Savannah Purchase by Jane Aiken Hodge

This was on the freebie table, someone had apparently rescued it when it was discarded by the local high school library then passed it on. I suppose these aren't racy enough for high school students today, but I loved them - there are still a number of them on my shelves although I haven't read them in years.

I've always remembered them as gothic romances - but this wasn't terribly gothic. The initial situation could easily have fit the genre, but it really played out as a complicated situational romance. It opens with a young woman at the point of destitution in her ramshackle home after the death of her father realizing that his debts have left her with no resources at all. In sweeps her long lost cousin with a proposition.

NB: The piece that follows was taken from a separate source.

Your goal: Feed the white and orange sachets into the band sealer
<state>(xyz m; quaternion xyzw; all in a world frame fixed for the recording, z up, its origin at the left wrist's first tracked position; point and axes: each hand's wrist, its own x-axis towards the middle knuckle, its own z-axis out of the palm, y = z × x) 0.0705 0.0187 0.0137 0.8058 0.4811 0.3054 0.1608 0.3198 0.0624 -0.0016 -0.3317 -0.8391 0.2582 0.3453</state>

The resemblance between the two has always been remarkable and Juliet is to take Josephine's place in Savannah society (including with her unsuspecting husband) while Josephine goes off to try to arrange for the rescue of Napoleon from St. Helena.

Only the nurse/maid who cared for them both as children in France is in the know. The husband is indifferent and a complete brute. Besides, if Juliet doesn't go along with the masquerade, she is likely to be imprisoned because her father made her party to his debts.

Predictably, Juliet immediately falls for her cousin's husband and falls afoul of her lover. It is pleasant and entertaining, the sort of book where you know from the beginning that everything will work out in the end.